Mirny, a mining town in the Moiynkum District, lies roughly 20 km to the northeast of the Maizharylgan. The area is a seasonal grazing ground for local cattle.

==Geography==
The Maizharylgan is located at the southwestern limit of the Balkhash-Alakol Basin, roughly 50 km to the southwest of the southern end of Lake Balkhash. It extends from northwest to southeast for about 140 km between the Betpak-Dala desert to the west and the southern section of the Zheltau to the east. River Karasai has its origin in the slopes of the northern section and flows into lake Itishpes (Alakol) to the northeast.
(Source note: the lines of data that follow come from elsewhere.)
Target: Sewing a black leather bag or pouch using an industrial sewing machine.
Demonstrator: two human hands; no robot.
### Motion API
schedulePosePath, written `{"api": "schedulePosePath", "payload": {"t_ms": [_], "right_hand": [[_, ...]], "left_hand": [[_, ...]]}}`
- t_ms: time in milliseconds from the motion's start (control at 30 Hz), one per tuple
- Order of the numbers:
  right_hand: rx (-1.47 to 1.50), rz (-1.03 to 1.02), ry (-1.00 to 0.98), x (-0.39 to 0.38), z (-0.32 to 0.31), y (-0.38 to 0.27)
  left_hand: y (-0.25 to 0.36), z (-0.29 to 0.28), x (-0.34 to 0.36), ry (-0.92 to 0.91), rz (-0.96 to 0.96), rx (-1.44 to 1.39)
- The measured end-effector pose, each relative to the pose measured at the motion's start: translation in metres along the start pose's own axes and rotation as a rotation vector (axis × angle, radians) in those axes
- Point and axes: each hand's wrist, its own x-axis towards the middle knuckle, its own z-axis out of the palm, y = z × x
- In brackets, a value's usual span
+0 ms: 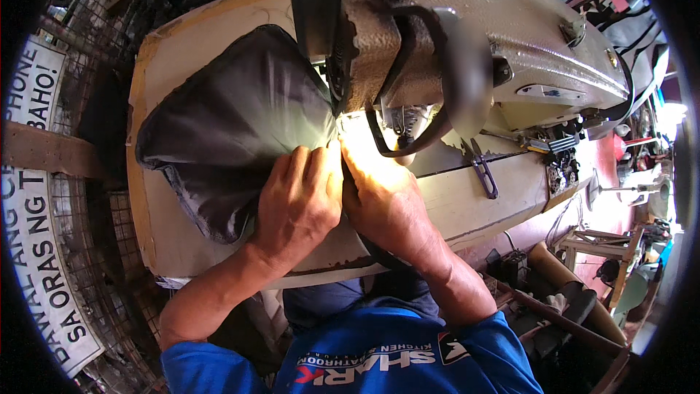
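A dark, shiny fabric piece (pixel 226 124) with a bound edge spreads over the left of the sewing table, its right side gathered in toward the sewing machine (pixel 437 22). My left hand (pixel 302 193) is closed on the right edge of this fabric, fingers bent. Against it, my right hand (pixel 390 201) is closed on the same edge, just below the machine's head. Bright lamp light falls on the right fingers. The needle and the fingertips' exact hold are hidden by glare and the machine head.
On the sewing table (pixel 474 208), to the right of my hands, lie small thread snips (pixel 481 169). Bobbins and small metal parts (pixel 561 168) sit at the table's right end. A wire mesh with lettered signs (pixel 58 270) stands at left. Wooden frames (pixel 598 244) and clutter fill the right.
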Motion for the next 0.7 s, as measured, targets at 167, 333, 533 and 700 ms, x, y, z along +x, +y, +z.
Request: {"api": "schedulePosePath", "payload": {"t_ms": [167,333,533,700], "right_hand": [[0.015,0.061,-0.013,-0.004,-0.004,0.001],[0.047,0.171,0.028,-0.023,-0.009,-0.005],[0.646,0.115,0.046,-0.063,0.004,-0.042],[1.450,0.349,0.054,-0.049,0.032,-0.044]], "left_hand": [[0.001,-0.009,0.005,-0.114,-0.073,0.006],[-0.009,-0.044,0.011,-0.271,0.017,0.125],[-0.061,-0.055,0.030,-0.695,0.019,-0.287],[-0.068,-0.066,0.067,-0.690,0.198,-0.285]]}}
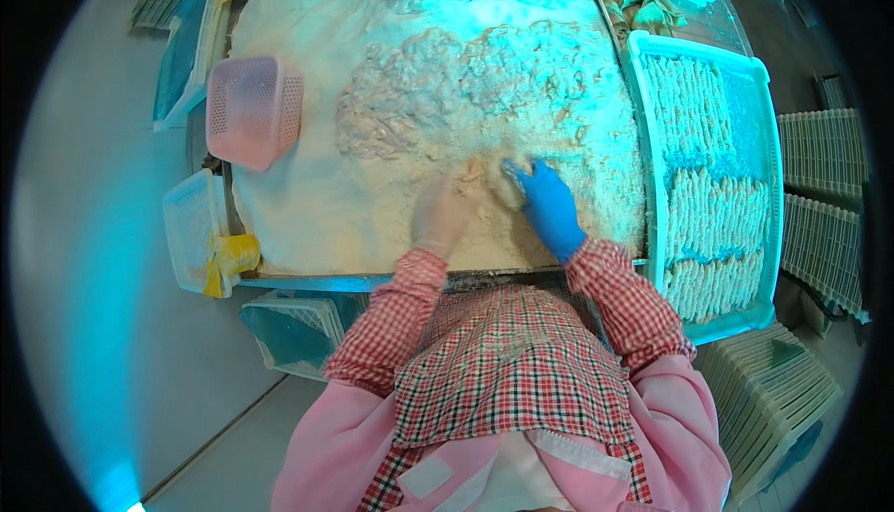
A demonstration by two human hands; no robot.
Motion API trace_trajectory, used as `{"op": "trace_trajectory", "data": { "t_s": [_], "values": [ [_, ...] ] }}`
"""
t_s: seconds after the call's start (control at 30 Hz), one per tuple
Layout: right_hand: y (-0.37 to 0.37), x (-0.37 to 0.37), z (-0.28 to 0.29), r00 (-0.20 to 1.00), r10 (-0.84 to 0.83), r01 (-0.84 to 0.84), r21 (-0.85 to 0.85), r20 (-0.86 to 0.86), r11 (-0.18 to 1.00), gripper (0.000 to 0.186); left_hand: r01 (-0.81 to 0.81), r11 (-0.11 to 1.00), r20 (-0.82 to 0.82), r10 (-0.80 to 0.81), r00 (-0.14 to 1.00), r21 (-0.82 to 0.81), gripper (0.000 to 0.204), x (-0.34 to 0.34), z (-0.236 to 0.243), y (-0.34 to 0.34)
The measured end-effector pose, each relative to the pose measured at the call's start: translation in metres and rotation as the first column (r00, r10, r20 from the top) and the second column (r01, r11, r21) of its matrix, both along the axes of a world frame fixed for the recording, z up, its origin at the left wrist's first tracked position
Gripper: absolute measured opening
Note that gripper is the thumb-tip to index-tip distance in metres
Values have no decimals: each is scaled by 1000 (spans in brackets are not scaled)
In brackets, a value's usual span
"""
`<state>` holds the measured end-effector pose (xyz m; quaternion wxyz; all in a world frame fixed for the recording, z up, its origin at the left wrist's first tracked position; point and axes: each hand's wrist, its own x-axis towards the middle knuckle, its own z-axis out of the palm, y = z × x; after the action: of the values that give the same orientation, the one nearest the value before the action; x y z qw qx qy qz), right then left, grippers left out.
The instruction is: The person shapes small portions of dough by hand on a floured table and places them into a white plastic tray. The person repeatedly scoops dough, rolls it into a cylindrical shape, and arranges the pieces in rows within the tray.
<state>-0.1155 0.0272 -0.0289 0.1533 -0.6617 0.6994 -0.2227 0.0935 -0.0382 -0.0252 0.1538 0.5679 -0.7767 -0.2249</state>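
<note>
Worktop [289, 232], pale and dusted with loose crumb, wide, set in a room with a light floor [84, 232], bluish light falling across its far and right portions. Coating heap [438, 93], one, pale, lumpy, beyond the hands on the middle and right of the worktop; long axis of its nearer ridge roughly left to right, no single pointed end. Left hand [445, 212], blurred, over the crumb at the near side of the heap, directed away from the body; whether its fingers are apart, together or clamped on something cannot be told. Right hand [551, 212], blue-gloved, just beside the left, directed away and slightly leftward, fingers bent, tips whitened; whether they grip anything cannot be told. Between the hands, crumb too blurred to show a distinct piece or its axis. Coated strips [712, 209], slender, three rows in a pale-rimmed tray [649, 158] right of the worktop; strips side by side, long axes mostly pointing away from the wearer. Basket [288, 107], pink, perforated, at the worktop's left. Container [186, 223], translucent, with yellow material [237, 253] at its near right corner. Slatted panels [819, 153], far right. Apron [512, 363], checked, with matching-style red-and-white sleeves [619, 302].
</note>
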Motion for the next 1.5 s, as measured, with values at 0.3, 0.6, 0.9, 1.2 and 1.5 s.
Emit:
{"op": "trace_trajectory", "data": {
  "t_s": [0.3, 0.6, 0.9, 1.2, 1.5],
  "values": [
    [-12, -56, 53, 967, -143, 150, 22, -210, 988, 52, 423, 873, 17, -432, 902, -242, 28, 16, 35, -26],
    [-17, -21, 33, 909, -57, 42, -43, -413, 998, 59, 171, 975, 303, -122, 945, -141, 43, -11, 9, 34],
    [42, 17, 33, 955, 290, -281, 122, -64, 952, 49, 224, 974, -195, -223, 955, -20, 35, -5, 50, 12],
    [13, 17, 18, 973, 70, -73, -5, -219, 997, 47, 119, 991, 133, -110, 985, -68, 26, -33, 27, -22],
    [54, 18, 33, 949, 316, -312, 191, 10, 931, 45, 575, 786, -86, -604, 792, -227, 26, -3, 56, -39]
  ]
}}
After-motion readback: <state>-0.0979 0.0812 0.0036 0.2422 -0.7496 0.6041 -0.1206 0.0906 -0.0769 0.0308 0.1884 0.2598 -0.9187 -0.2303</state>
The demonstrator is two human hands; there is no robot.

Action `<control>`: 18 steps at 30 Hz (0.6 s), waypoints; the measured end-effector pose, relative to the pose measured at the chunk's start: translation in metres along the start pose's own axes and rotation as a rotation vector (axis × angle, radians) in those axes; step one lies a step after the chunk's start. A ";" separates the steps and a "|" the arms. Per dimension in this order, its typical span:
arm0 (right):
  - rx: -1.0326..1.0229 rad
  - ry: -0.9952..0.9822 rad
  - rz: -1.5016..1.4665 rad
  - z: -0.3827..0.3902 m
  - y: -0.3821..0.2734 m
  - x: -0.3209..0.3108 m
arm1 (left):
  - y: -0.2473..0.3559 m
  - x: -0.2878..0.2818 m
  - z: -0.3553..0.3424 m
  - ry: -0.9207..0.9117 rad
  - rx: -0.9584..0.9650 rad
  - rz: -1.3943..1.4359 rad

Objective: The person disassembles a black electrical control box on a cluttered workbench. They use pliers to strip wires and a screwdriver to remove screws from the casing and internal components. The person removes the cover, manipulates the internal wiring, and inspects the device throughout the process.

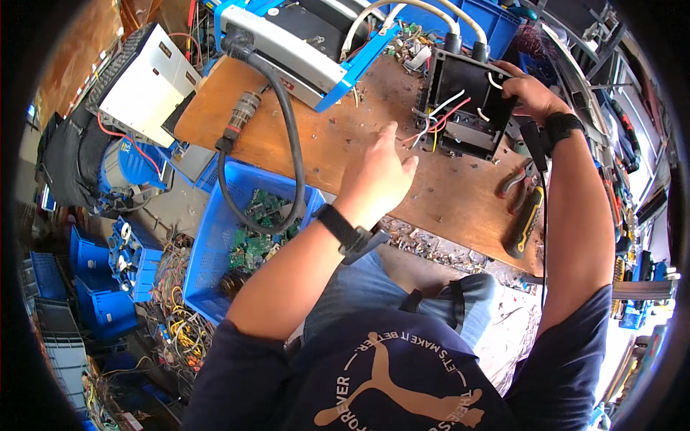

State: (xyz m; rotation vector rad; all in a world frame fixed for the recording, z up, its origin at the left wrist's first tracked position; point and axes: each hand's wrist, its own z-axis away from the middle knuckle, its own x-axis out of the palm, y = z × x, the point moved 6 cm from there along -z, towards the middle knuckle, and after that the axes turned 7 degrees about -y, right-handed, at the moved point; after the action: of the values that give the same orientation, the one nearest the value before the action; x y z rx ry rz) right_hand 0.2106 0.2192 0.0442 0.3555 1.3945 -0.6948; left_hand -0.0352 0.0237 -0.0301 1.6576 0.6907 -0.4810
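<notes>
A black open-topped electrical housing (467, 82) lies on the wooden workbench, with two thick cables at its far end. Red, white and yellow wires (435, 126) stick out of its near left side. My right hand (535, 95) grips the housing's right edge, its fingers partly hidden behind the wall. To the left of the wires, my left hand (381, 172) hovers over the bench with the index finger stretched out and the thumb apart. Nothing shows in it. Red-handled pliers (512, 188) and a yellow-and-black handled tool (527, 223) rest near my right forearm.
A silver-and-blue machine (287, 54) stands at the back of the workbench (460, 194). A thick black cable with a metal connector (243, 113) loops over the left edge. Below is a blue crate (205, 251) of circuit boards, beside tangled wires (183, 316). Scraps litter the bench.
</notes>
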 end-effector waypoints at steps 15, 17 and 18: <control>0.305 0.178 -1.276 -0.009 0.013 0.018 | -0.037 -0.014 0.026 0.358 0.244 -0.326; 0.341 0.198 -1.242 -0.010 -0.003 0.013 | -0.040 -0.007 0.022 0.344 0.228 -0.326; 0.352 0.200 -1.238 -0.009 0.002 0.013 | -0.040 -0.003 0.020 0.334 0.225 -0.322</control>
State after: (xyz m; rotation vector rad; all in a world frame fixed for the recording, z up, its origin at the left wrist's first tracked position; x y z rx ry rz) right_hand 0.2056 0.2233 0.0293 -0.2406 1.6085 -1.9664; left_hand -0.0631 0.0081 -0.0616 1.8687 1.1985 -0.5294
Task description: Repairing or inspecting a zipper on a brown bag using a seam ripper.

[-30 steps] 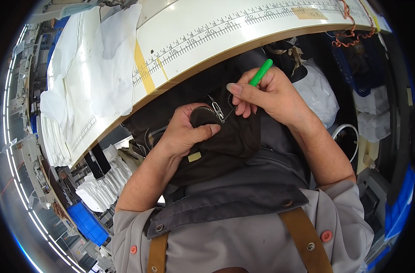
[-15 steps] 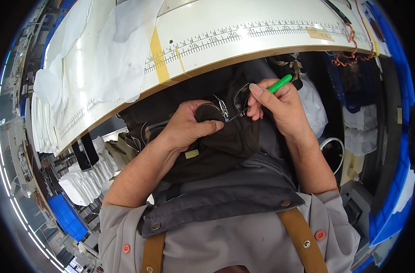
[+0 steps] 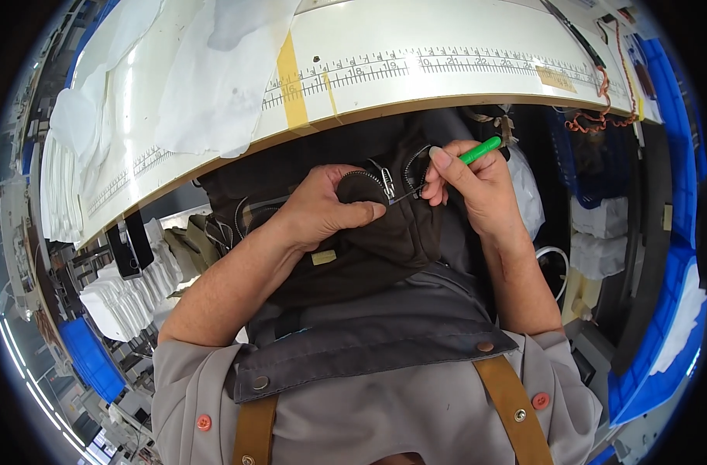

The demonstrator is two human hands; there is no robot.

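Observation:
Over my lap lies a dark brown fabric piece [image 3: 361, 260] with a metal-toothed zipper [image 3: 359, 175] curving open along it. My left hand [image 3: 318, 205] pinches the fabric beside the zipper, thumb on top near the silver zipper slider [image 3: 387, 183]. A slim tool with a green handle [image 3: 480, 149] and a thin dark shaft is gripped in my right hand [image 3: 485, 190]. Its tip points left and meets the zipper close to the slider and my left thumb. Whether it is a seam ripper or an awl I cannot tell. A small pale yellow tag [image 3: 323, 257] shows on the fabric.
Just ahead, a white table [image 3: 415, 85] with a printed ruler scale curves above my lap. White sheets [image 3: 214, 93] overhang its left part. White stacked pieces [image 3: 117, 302] and a blue bin [image 3: 91, 358] are at lower left. At right stand blue panels [image 3: 663, 333] and a white bag [image 3: 528, 190].
The view has shifted slightly, so the table sits a little lower and further right in the picture. Both hands keep their grips, and the tool tip stays by the slider.

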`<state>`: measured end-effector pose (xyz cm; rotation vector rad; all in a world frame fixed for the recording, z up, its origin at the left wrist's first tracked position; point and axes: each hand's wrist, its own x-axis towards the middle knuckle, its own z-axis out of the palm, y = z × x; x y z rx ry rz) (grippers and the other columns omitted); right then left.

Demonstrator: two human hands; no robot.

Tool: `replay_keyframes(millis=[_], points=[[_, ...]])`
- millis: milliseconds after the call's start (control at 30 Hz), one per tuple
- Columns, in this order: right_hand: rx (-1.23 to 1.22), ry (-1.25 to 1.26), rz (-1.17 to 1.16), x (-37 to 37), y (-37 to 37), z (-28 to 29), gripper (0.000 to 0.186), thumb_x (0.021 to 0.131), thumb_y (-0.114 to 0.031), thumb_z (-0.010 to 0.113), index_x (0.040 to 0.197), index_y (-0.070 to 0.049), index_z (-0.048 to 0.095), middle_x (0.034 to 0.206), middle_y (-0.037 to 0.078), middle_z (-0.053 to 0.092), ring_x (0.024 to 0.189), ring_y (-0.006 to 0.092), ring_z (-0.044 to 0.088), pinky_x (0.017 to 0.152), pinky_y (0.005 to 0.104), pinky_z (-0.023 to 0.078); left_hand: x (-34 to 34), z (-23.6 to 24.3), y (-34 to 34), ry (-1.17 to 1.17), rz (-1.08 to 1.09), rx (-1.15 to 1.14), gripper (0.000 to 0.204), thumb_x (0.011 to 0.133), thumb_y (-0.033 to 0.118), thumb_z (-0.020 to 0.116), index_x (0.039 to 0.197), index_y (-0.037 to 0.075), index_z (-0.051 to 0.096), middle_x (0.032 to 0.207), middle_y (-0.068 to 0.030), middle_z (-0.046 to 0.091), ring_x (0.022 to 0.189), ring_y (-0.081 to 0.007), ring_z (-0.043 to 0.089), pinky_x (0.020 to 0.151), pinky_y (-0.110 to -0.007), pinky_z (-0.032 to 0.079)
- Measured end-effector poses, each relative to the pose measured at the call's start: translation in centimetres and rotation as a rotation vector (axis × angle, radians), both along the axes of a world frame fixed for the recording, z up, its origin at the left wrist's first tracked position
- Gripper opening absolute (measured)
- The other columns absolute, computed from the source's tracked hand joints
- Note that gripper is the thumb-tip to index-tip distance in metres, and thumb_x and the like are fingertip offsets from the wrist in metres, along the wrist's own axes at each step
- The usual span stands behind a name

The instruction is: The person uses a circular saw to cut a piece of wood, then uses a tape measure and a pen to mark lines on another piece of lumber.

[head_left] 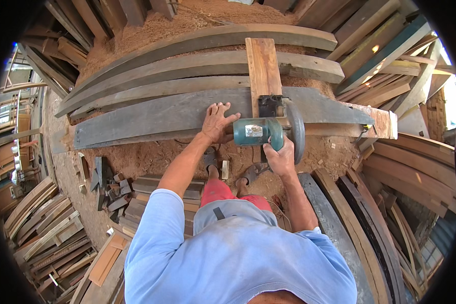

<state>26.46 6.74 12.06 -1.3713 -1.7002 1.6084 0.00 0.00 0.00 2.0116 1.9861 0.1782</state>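
Note:
My right hand (280, 156) is wrapped around the rear handle of a teal circular saw (247, 137). The saw's grey rounded guard (295, 134) stands on its right side, and the blade's cutting edge is hidden from here. Under the saw lies a long grey plank (177, 109), set crosswise in front of me. My left hand (217, 123) rests on this plank with its fingers apart, its thumb close to the saw's motor end. A shorter reddish-brown board (263, 63) lies across the plank and the beams behind it, its near end beside the saw's dark front part.
Several curved beams (207, 40) lie behind the plank on sawdust (152, 25). Timber (385, 35) is stacked at the far right, with long planks (339, 228) near right. Offcuts (109, 187) and stacked boards (55, 223) are at left. My feet stand beneath the plank.

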Motion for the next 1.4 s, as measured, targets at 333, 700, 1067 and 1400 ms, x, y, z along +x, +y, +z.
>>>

The river channels and rivulets carry water only in the spring.

The Maizharylgan stretches northwestwards from the northern end of the Khantau to the southern end of the Zhambyl. he elevations are moderate and, together with the Zheltau upland, the Mayzharylgan forms an almost continuous elevated terrain of moderate height which is part of the northern end of the Chu-Ili Range. The highest point is an unnamed 582 m high summit rising to the southwest of Mirny.

==Flora and fauna==
The mountains are heavily eroded and cut by ravines. They are surrounded by a desert belt. The soil is gray and crumbly owing to high salinity. Only resilient plants are able to grow in the harsh environment of the Maizharylgan, including Artemisia, Festuca, Caragana and Salsola, among others. Some of the common birds in the range include the Steppe Eagle, the Chukar Partridge and the Turkestan Black Redstart (Phoenicurus ochruros phoenicuroides).